Professor Gentry was a giant in the field of gifted, creative, and talented education. Prior to her entry into higher education, she spent 12 years in K-12 settings as a teacher and administrator. These experiences informed all of her subsequent academic work. She received her PhD from the University of Connecticut in 1996 with a specialization in Gifted and Talented Development, Educational Psychology and Research, Measurement, and Evaluation. She joined the Department of Educational Studies at Purdue in 2004 and served as a professor in the Gifted and Talented Education program and as Director of Gifted Education Resource Institute. During her time at Purdue, she led the gifted education program and the Gifted Education Research and Resource Center (GER2I) to international prominence by providing innovative summer residential programs and collaborating with K-12 school partners across the nation to expand access to academically challenging curriculum and gifted instructional strategies for all students.

In recognition of her professional contributions, Professor Gentry received numerous awards. Within the College of Education, she received the Outstanding Faculty Engagement Award (2018), the Outstanding Graduate Faculty Mentor Award (2019), and was a two-time recipient of the Dean’s Award for Outstanding Faculty Scholarship (2012 and 2020). She received national awards from professional organizations such as the National Association for Gifted Children’s (NAGC) Distinguished Scholar Award (2014) and Palmarium Award (2018). Most recently, in 2021 she received the Legacy Scholar award from the NAGC Conceptual Foundations Network, and in 2022 she received the NAGC President’s Award for pioneering and continued leadership in the field of gifted education. Her work was frequently cited in prominent media outlets such as the Houston Chronicle, the Kansas City Star, the Miami Herald, U.S. News and World Report, and Education Week.

Professor Gentry pioneered methods of identifying giftedness in youth from low socioeconomic status, Black, Latino, and Native American communities — populations who were and still are underrepresented in gifted and talented programs across the nation. These efforts include her work on the HOPE Scale to help teachers identify academic as well as social and affective components of giftedness in students from low income and culturally diverse backgrounds. In collaboration with her colleagues and fellow faculty in our Gifted, Creative, and Talented program, she led a decades-long program of research to provide educational programing for gifted and talented youth that was inclusive and expanded opportunities for academic excellence and psychosocial development among historically underserved populations.  

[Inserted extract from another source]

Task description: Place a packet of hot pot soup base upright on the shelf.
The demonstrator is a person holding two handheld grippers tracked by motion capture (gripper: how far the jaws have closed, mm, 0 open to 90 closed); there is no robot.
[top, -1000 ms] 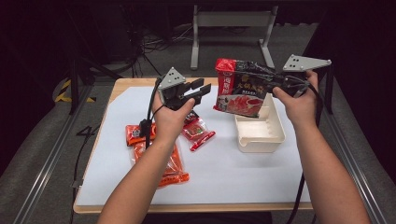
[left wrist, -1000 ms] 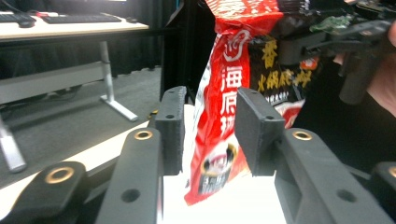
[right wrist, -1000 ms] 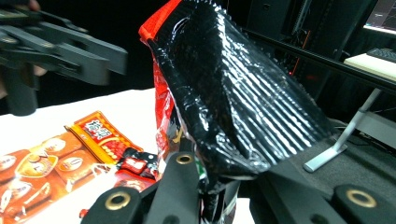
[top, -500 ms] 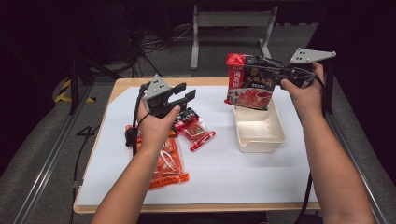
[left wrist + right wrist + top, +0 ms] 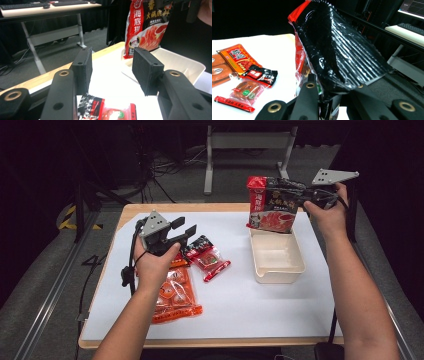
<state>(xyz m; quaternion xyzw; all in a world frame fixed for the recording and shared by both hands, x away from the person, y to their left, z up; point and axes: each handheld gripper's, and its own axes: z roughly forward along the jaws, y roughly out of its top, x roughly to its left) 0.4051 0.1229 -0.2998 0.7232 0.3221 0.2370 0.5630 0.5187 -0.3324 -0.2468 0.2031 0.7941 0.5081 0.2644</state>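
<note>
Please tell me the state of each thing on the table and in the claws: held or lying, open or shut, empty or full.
Left claw: open, nothing between its pads, jaws just been opening.
Right claw: shut on the sauce bag.
Sauce bag: held upright above the far end of the tray.
Tray: on the table, empty.
Small red packet: lying flat.
Orange snack pack: lying flat, partly under the left forearm.

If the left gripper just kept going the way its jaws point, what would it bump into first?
Probably the cream tray, near its front rim. The left gripper, jaws apart and empty, aims across bare white table at the tray, with the red soup-base pouch held upright behind it. Depth is hard to judge.
</note>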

While Professor Gentry’s substantial body of scholarly research has had a profound impact on her academic peers, she was most passionate about translating this research into practice. For example, her early work on Total School Cluster Grouping provided a research-based model for professional development in elementary schools across the country to increase the identification of gifted students from underrepresented groups, improve teacher practices by incorporating gifted education strategies for all students, and increase student achievement in reading, math, and science. Under her leadership, GER2I launched the Native American Research Initiative, an effort to expand access to gifted and talented programming focused on the needs of Native American, Alaska Native, and Indigenous gifted, creative, and talented students. Building on this effort, Project Hope+, funded by the Jack Kent Cooke Foundation, supported scholarships and travel for Native American youth to attend GER2I summer residential camps. This effort has continued to grow with support from a number of public and private sources (Indiana Department of Education, Davidson Foundation, Royal Dutch/Shell Company, Indianapolis Public Schools, Evonik, Tippecanoe Labs, Jack Kent Cooke Foundation, GER2I Advisory Board Members, GER2I, College of Education, Purdue University, and private donors).  

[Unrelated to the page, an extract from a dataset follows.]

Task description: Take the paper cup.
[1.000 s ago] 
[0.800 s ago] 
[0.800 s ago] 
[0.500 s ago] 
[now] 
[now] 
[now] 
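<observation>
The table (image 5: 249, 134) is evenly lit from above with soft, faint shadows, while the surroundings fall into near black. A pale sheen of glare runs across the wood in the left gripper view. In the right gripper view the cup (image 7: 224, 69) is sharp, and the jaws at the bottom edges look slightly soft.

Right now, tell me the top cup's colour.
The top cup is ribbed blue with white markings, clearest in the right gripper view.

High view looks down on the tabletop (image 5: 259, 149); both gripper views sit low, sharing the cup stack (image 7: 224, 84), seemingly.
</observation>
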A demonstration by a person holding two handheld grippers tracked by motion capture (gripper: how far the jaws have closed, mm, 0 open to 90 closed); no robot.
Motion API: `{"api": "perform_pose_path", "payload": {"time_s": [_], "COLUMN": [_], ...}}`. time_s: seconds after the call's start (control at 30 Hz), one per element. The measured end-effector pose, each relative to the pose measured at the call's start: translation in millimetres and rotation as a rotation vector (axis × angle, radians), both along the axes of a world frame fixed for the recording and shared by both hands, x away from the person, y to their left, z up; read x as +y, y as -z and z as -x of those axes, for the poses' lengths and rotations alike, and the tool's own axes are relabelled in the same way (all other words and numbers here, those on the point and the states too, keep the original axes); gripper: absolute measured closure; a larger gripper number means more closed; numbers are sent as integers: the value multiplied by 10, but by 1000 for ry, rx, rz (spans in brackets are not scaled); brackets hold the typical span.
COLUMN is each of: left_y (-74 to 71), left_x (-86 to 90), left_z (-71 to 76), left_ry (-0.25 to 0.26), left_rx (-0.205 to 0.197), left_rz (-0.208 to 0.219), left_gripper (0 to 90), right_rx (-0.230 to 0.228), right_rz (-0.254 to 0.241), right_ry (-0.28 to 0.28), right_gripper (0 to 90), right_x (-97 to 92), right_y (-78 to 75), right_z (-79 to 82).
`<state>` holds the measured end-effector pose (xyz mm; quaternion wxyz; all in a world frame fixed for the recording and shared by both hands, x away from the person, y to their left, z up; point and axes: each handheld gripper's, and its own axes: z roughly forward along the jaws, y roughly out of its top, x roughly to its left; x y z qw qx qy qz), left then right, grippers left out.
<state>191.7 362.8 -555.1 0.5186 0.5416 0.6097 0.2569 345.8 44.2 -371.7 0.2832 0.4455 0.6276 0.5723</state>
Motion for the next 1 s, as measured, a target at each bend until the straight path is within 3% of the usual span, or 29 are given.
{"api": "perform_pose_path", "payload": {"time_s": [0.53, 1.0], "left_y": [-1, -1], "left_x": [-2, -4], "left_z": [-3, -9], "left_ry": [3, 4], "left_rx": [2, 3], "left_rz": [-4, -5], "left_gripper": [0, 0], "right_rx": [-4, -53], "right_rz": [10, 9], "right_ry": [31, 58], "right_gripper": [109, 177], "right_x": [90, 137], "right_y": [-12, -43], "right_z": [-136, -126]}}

Just this fall, Professor Gentry (PI) and her colleagues, Professors Yukiko Maeda, Nielsen Pereira, Jennifer Richardson, and Kristen Seward, received a $3.2 million dollar grant from the U.S. Department of Education’s Jacob K. Javits Gifted and Talented Students Education Program. This most recent award, along with others, will ensure the continuation and expansion of GER2I’s signature educational programs for promoting academic excellence and the development of scholar identities among underserved populations of gifted and talented students. 

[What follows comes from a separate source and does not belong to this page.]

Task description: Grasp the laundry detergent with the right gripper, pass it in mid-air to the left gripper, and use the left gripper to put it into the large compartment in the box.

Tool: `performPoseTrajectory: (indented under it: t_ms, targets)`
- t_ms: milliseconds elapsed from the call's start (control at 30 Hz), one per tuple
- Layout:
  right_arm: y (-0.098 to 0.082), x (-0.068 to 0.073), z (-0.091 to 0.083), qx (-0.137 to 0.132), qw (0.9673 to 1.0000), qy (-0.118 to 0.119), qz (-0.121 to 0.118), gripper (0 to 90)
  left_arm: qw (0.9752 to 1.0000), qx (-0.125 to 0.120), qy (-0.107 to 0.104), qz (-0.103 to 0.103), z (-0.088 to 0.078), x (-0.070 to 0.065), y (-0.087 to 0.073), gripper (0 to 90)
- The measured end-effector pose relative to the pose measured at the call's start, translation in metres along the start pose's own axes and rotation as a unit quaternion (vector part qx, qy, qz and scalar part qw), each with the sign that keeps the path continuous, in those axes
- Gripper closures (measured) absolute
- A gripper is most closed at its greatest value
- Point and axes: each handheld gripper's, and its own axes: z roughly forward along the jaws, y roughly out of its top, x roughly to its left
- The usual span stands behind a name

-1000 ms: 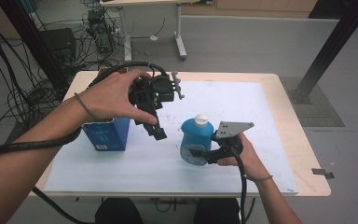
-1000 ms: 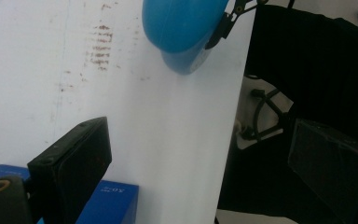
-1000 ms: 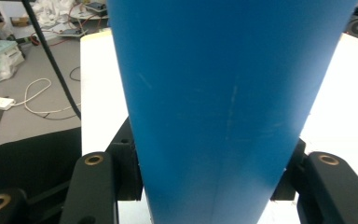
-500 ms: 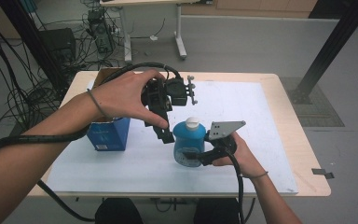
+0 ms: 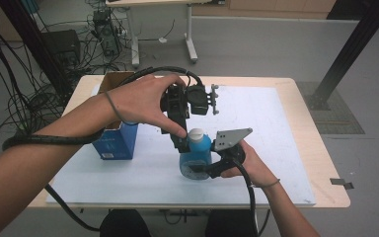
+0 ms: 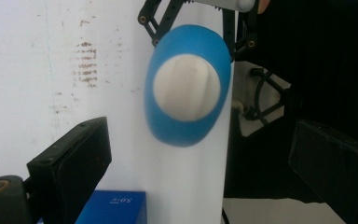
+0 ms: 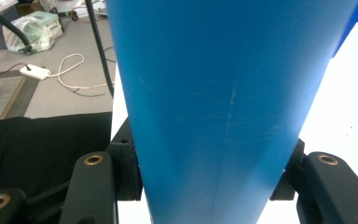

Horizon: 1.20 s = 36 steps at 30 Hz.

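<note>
Bottle [image 5: 196, 157], smooth blue plastic, oval-bodied, with round white cap [image 6: 187, 87].

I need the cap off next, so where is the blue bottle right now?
In the high view the blue bottle stands near the table's middle, clamped by the right gripper, right of the blue box, with the left gripper open just above its white cap.

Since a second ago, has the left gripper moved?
Yes. The left gripper has shifted right, away from the blue box, and now hangs over the blue bottle.
</note>
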Motion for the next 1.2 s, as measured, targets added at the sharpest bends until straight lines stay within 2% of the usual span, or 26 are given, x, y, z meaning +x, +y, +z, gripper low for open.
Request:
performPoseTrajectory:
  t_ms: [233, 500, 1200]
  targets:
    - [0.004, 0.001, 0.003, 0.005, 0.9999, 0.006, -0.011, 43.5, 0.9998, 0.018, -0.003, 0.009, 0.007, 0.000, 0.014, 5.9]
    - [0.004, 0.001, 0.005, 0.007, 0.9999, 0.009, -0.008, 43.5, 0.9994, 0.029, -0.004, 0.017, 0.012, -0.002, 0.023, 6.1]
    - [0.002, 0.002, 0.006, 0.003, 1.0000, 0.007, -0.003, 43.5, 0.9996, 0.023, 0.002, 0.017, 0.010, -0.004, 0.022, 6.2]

Professor Gentry has been an incredible mentor to several generations of doctoral students and to the junior faculty in her program and beyond. She was generous with her time and support to students, staff, and her faculty colleagues, always willing to step up and help when asked. Her students have won numerous awards from NAGC and other national organizations, and many have gone on to become scholars and leaders in Gifted, Creative, and Talented Education around the world.  

We will miss Professor Gentry’s presence as we move forward to further her vision of providing access to highest quality education to all students regardless of income or demographics.